Performance of the Hough Transform with implementation of the methods of decomposition by intercalation and segmentation in Fig. 9. As can be observed, both methods are up to 20 times faster than the sequential implementation

Fig. 11
figure 11

PR of the GPU methods in relation to the methods propose in [17] using four CPUs

Fig. 12
figure 12

Comparison of the profile of using the compute, the bandwidth memory and the occupancy of the kernels kernel_HT1 (HT1), kernel_HT2 (HT2), kernel_HT3 (HT3) and kernel_HT4 (HT4) of the Fig. 7, using both decomposition methods (segmentation and intercalated) with MPQ = 1 and MPQ = 20

In [17], they obtained a better performance using the decomposition method known as decimation technique (intercalation), than the traditional method of segment decomposition. In contrast, in our implementation with GPU we note that the times of both decomposition methods are very similar. An experiment was carried out using Fig. 7 (Image taken from [7]) with a dimension of \(1024 \times 1024\) pixels, assigning different numbers of job threads. The results suggest that for few job threads, the intercalated method obtains better times.

We use the NVIDIA Visual Profiler (nvvp) to perform the analysis of the use of bandwidth of the kernels when it uses both decomposition methods (segmentation and intercalated) with MPQ = 1 and MPQ = 20. Note in Fig. 12a, b that the performance of kernels kernel_HT1, kernel_HT2, kernel_HT3 and kernel_HT4 is restricted by the bandwidth of the GPU card of the experiment (Quadro K 4000). Therefore, the kernel is using the maximum bandwidth and the warps, maintaining a 100% of occupancy. When MPQ = 20, note in Fig. 12b, c that it is possible to increase the number of threads in execution. Thus, when MPQ = 20, there exists problems with the latency. Therefore, it is possible to define a tradeoff (relation) between the use of bandwidth and the dimension of the input image, when we consider the features of the GPU card.

Table 4 Experimental results with different numbers of job threads using Fig. 9 with a dimension of \(1024 \times 1024\)

When the thread number increases, the execution time decreases and these execution times are similar on both implementations. Table 4 lists the results.

Decomposition by intercalation method is recommended when the available architecture possess low processing power, and then, it is able to create homogeneous workloads in the job threads, allowing results to be obtained in less time in comparison with the decomposition by segments method.
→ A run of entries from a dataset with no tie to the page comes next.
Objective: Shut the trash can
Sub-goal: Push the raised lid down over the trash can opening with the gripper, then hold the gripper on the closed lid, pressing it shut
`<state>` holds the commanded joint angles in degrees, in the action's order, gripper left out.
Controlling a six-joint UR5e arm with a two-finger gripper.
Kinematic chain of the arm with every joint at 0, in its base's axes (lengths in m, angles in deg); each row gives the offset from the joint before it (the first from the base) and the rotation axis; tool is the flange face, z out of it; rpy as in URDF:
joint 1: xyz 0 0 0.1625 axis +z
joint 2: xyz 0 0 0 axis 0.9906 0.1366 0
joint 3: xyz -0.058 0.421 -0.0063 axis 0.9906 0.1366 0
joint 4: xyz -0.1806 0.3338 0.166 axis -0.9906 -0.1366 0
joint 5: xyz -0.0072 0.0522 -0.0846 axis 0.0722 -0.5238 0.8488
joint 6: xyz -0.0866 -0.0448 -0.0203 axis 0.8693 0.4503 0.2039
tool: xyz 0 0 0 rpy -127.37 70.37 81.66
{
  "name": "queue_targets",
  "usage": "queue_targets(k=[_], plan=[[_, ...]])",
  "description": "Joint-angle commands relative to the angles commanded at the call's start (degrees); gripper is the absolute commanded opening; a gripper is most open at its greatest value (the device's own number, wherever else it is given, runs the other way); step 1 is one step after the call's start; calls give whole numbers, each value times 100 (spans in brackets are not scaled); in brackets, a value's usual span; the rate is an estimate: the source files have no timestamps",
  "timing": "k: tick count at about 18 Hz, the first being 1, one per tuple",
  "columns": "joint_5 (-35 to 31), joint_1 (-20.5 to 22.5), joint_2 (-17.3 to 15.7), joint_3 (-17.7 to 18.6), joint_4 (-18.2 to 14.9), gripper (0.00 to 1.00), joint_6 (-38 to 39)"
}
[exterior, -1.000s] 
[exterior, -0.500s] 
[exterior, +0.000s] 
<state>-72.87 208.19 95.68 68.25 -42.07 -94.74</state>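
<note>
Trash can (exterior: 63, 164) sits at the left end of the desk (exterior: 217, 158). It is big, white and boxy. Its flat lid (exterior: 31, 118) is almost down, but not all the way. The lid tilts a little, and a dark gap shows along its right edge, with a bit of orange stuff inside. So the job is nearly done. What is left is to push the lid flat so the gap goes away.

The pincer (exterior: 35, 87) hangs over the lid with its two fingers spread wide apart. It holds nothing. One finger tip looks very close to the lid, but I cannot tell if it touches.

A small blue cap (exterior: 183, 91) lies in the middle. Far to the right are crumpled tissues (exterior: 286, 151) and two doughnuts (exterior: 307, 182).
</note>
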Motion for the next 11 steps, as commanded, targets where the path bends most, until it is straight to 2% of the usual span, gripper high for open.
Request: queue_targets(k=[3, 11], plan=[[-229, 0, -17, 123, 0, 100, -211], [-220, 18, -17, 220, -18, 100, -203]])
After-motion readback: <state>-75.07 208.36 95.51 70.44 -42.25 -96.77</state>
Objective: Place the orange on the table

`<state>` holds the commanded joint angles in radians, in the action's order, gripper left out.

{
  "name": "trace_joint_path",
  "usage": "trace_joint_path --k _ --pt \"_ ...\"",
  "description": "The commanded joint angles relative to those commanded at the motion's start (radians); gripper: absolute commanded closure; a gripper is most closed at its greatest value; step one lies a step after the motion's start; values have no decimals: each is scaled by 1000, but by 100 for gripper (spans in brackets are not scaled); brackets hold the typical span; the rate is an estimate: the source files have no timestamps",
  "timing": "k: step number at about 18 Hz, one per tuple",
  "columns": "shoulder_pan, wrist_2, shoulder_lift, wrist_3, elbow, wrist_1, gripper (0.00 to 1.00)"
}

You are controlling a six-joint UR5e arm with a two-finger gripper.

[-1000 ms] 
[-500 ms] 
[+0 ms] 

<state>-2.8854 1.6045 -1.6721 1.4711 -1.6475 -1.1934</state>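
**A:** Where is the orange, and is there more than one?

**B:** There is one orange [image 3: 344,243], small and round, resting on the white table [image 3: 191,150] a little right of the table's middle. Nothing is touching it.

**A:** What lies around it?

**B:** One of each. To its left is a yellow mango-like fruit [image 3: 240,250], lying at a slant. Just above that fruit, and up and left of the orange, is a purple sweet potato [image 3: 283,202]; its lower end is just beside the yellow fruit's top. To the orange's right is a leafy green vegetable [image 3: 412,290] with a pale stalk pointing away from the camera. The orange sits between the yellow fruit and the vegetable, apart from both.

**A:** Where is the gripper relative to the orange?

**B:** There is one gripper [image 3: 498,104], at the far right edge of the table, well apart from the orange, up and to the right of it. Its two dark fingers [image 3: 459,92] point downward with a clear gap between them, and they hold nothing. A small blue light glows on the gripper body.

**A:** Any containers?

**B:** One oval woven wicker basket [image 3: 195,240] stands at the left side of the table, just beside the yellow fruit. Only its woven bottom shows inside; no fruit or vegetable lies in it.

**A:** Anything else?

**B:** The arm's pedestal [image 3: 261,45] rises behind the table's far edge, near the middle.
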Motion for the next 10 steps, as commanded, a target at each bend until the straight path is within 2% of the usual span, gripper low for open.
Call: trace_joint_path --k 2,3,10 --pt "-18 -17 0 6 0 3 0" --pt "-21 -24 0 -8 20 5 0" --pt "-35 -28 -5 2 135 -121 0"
However, when there is a higher level of computing power available, both implementations generate much better times than those obtained with sequential methods, depending on the number of points to be dealt with by each thread, which is defined through the MPQ variable.

6 Concluding remarks

In this paper, an optimization method using parallel computing on a GPU for the Hough Transform algorithm for straight lines recognition in an image is presented. The optimization is carried out via a method of decomposition into subimages known as decimation technique presented in [17] and also with the traditional method of division by segments. Both methods provide good results as long as the number of job threads is large. However, in the absence of a GPU with high level of processing, the best option would be the method of division by intercalation, since it provides the job threads with homogenous workloads, achieving better times. Implementation was done on an NVIDIA GPU through the parallel programming platform CUDA-C to maximize all the processing potential of the graphics card. The simulations show that both methods (intercalation and segmentation-based) achieve better response times on a GPU than the non-decomposition sequential method as well as the implementation using CPUs [17], reaching speeds up to 20 times better than those of the sequential method.